Subject: Re: closefrom()
To: None <tech-userlevel@netbsd.org>
From: Matt Thomas <matt@3am-software.com>
List: tech-userlevel
Date: 05/26/2004 15:39:03
At 02:48 PM 5/26/2004, mouss wrote:
>Klaus Klein (by way of Klaus Klein <kleink@mibh.de>) wrote:
>>I agree.  However, what's the rationale behind its declaration
>>having ended up in <stdlib.h>?  I won't contend that Solaris'
>>is prior art, but since <stdlib.h> rarely concerns itself with
>>file descriptor management, OpenBSD's in <unistd.h> seems a
>>more natural choice of placement to me, but it's also unnecessarily
>>diverging.
>
>both unistd and stdlib have their history of portability issues, and none 
>seems better from a "rational" viewpoint. so the winner is the first that 
>had it... the argument stating that stdlib is std and should be reserved 
>to std c has history against it...

stdlib.h includes non O/S specific interfaces (malloc, free, getopt).
closefrom is definitely O/S specific (Unix-Like), so it doesn't
belong there.

>Now, whether it goes to unistd, stdlib, newstandard.h or 
>hasta_siempre_la_revolution.h is a secondary question. The header files 
>mechanism is one the (archaic?) C "features" that causes too many problems 
>and should deserve very little time.

It's easy to look back and say header files are dumb.  But that was 30
(or 15 depending on your view) years and the computing world was very
very different.  Hindsight is easy, foresight is not.

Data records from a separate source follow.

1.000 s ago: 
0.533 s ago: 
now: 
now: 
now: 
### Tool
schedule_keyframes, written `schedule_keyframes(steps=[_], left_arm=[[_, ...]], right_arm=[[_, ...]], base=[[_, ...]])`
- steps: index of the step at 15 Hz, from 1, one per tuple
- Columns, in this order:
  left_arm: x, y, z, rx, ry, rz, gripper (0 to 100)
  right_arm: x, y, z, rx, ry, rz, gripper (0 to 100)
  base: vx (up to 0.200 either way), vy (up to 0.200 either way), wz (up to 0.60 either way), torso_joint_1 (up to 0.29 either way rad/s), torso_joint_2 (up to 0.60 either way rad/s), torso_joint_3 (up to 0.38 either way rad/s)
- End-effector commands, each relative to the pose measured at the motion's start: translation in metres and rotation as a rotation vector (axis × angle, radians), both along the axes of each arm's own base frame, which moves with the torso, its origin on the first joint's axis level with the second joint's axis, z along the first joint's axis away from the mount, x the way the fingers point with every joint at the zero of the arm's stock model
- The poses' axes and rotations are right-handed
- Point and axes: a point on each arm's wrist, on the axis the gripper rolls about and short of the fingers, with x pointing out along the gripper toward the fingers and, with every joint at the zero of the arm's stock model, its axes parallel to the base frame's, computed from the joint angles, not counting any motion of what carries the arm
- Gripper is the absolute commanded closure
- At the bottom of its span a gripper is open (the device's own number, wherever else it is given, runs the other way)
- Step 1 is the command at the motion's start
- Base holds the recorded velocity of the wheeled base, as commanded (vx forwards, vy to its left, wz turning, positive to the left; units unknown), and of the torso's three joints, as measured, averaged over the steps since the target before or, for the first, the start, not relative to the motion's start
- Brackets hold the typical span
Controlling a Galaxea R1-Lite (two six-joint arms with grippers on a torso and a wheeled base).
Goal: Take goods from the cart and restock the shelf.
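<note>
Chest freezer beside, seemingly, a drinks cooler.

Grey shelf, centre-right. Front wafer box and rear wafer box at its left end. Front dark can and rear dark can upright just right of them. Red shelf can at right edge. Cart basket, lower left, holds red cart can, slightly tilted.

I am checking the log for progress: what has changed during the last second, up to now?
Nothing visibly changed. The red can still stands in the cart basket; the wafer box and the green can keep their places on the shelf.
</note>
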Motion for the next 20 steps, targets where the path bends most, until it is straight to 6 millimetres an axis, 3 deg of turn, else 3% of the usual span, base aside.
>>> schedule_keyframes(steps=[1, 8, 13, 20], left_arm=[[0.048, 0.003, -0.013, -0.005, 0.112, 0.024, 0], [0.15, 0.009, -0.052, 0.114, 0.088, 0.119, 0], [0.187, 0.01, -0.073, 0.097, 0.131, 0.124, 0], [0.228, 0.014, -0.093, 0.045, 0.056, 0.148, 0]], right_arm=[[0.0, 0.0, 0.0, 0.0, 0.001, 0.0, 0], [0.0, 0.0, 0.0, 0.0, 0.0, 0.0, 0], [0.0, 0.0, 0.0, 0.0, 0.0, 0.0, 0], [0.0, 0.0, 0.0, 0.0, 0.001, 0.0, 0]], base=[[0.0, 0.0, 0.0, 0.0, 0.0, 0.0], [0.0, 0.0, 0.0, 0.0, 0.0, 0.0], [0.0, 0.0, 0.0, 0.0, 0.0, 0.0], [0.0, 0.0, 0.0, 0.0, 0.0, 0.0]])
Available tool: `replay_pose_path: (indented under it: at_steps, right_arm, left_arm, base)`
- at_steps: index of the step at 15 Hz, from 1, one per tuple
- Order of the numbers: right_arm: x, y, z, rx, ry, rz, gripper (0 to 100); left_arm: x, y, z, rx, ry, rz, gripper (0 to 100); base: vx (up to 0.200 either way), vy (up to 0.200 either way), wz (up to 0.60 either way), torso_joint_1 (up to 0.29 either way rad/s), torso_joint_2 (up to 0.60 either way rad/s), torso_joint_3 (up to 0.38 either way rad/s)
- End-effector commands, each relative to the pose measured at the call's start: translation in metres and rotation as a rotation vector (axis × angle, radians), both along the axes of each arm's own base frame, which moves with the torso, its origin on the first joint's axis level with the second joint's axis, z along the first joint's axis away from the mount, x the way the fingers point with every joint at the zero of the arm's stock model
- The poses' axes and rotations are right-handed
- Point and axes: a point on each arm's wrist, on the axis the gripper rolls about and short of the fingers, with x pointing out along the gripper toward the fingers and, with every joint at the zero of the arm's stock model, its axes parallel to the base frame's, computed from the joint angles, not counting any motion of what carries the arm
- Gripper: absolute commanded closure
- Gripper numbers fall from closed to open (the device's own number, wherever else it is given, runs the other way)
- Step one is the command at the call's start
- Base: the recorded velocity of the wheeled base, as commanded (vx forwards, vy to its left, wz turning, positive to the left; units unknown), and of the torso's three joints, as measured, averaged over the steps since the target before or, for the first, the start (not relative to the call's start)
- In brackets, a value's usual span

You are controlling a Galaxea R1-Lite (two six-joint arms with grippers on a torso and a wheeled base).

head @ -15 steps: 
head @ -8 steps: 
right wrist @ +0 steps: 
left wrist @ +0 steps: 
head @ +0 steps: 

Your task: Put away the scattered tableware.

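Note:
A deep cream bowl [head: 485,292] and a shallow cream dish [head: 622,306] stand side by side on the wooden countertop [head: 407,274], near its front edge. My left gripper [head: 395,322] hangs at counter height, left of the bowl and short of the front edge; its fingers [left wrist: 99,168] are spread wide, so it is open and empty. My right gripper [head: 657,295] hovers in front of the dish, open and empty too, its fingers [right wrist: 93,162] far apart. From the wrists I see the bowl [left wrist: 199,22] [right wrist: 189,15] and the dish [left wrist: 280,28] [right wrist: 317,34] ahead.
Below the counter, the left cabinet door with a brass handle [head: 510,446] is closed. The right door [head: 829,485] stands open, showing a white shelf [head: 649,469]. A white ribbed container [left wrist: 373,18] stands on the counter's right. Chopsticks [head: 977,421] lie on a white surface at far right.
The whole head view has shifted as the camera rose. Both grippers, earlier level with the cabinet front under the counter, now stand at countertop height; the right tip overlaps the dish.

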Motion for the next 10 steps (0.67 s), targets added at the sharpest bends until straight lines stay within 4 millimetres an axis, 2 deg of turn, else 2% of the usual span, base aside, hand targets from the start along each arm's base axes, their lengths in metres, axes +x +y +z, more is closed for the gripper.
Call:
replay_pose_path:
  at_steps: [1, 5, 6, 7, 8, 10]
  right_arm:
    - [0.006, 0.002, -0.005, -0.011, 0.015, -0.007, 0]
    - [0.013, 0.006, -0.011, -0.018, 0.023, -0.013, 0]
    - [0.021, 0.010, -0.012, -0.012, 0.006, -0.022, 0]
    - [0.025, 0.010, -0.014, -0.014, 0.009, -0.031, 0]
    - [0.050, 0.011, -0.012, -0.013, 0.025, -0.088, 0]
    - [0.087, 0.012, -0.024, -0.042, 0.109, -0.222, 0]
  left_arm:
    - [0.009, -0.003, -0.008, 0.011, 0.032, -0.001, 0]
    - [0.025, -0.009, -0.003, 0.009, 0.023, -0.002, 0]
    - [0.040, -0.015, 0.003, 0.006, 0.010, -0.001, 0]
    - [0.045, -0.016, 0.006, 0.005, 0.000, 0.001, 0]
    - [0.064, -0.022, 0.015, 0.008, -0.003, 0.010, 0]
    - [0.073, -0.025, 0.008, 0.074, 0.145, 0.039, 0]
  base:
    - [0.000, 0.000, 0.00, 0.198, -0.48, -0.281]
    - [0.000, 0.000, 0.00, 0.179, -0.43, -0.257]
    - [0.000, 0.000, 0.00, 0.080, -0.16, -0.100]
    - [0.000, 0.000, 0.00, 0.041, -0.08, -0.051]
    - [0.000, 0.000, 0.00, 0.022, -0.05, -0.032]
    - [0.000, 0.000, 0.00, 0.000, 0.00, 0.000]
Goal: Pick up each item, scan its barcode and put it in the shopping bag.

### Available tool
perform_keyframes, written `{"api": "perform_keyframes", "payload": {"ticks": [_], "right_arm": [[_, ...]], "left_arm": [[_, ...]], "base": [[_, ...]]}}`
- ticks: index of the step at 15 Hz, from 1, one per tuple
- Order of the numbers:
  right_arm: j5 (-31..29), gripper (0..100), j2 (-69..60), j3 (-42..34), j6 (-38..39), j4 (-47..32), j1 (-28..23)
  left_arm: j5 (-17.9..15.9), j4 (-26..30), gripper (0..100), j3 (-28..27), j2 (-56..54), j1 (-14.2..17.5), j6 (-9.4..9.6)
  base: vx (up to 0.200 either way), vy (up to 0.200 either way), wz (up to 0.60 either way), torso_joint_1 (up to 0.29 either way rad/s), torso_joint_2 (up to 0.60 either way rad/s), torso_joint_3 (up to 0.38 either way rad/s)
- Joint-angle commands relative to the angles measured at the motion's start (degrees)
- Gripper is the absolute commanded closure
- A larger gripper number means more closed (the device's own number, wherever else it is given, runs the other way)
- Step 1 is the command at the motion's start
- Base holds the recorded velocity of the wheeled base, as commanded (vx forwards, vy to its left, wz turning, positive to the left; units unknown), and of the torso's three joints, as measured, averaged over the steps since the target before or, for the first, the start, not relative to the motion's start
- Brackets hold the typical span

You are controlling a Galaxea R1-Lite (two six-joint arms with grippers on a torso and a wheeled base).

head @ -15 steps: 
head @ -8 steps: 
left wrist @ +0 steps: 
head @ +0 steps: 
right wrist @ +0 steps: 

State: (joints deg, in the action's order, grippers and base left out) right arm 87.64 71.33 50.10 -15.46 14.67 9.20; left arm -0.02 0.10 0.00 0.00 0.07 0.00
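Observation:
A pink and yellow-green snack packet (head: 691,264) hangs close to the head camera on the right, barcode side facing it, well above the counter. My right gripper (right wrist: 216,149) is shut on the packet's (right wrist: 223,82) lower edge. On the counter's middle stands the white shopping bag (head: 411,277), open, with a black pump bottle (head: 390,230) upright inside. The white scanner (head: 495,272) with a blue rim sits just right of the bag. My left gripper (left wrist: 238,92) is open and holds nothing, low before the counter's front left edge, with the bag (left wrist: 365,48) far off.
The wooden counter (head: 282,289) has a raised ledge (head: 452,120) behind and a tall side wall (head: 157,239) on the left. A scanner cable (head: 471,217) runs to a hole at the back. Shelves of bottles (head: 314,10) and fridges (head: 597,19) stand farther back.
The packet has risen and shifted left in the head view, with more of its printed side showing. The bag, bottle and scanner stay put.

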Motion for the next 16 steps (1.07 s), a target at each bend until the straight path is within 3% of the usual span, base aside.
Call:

>so go add it. just put the declaration in any header file you feel good.

I strong disagree.  <unistd.h> is a better choice since that's where
open/close/dup live.


-- 
Matt Thomas                     email: matt@3am-software.com
3am Software Foundry              www: http://3am-software.com/bio/matt/
Cupertino, CA              disclaimer: I avow all knowledge of this message.